- **WORK TASK**: Lines with "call": copy each one from the listing below.

- **DATA PROVIDED**:
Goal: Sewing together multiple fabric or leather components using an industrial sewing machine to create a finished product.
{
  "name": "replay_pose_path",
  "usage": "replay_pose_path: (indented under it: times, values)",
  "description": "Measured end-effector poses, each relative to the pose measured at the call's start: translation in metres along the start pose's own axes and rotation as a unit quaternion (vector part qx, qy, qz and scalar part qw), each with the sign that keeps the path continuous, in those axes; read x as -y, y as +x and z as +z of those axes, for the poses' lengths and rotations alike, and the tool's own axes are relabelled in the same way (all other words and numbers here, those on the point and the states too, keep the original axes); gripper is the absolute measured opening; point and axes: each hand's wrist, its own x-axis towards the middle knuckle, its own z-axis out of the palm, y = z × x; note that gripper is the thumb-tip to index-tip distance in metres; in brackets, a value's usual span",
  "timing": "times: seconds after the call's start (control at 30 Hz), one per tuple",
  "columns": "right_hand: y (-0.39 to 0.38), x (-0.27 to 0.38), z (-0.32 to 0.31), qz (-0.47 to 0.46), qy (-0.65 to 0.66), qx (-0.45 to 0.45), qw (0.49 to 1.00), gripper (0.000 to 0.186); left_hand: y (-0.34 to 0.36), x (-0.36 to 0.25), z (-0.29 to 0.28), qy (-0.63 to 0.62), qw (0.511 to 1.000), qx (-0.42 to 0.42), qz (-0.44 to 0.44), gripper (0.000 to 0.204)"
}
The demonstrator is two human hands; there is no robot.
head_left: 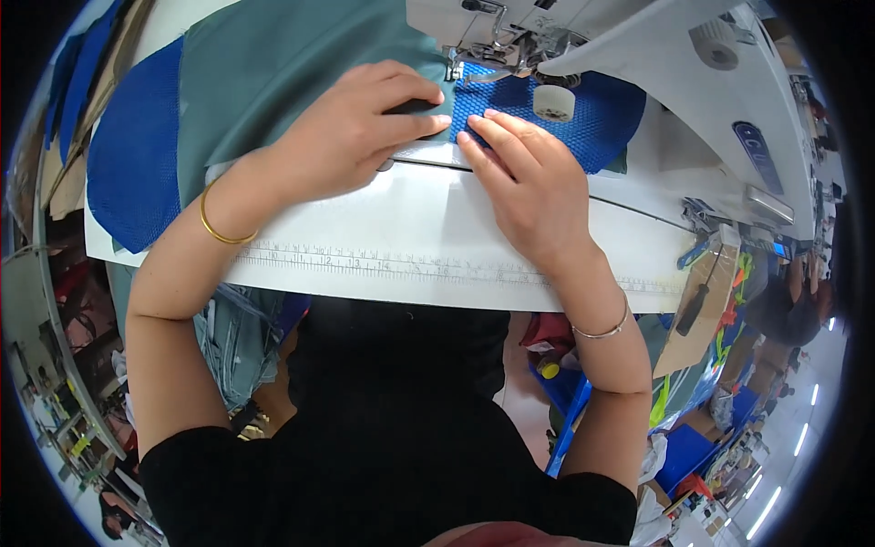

- **REPLY TO THE EXERCISE**:
  "description": "Measured end-effector poses, each relative to the pose measured at the call's start: translation in metres along the start pose's own axes and rotation as a unit quaternion (vector part qx, qy, qz and scalar part qw), each with the sign that keeps the path continuous, in those axes; read x as -y, y as +x and z as +z of those axes, for the poses' lengths and rotations alike, and the tool's own axes are relabelled in the same way (all other words and numbers here, those on the point and the states too, keep the original axes); gripper is the absolute measured opening; point and axes: each hand's wrist, its own x-axis towards the middle knuckle, its own z-axis out of the palm, y = z × x; note that gripper is the thumb-tip to index-tip distance in metres; in brackets, a value's usual span",
  "timing": "times: seconds after the call's start (control at 30 Hz), one per tuple",

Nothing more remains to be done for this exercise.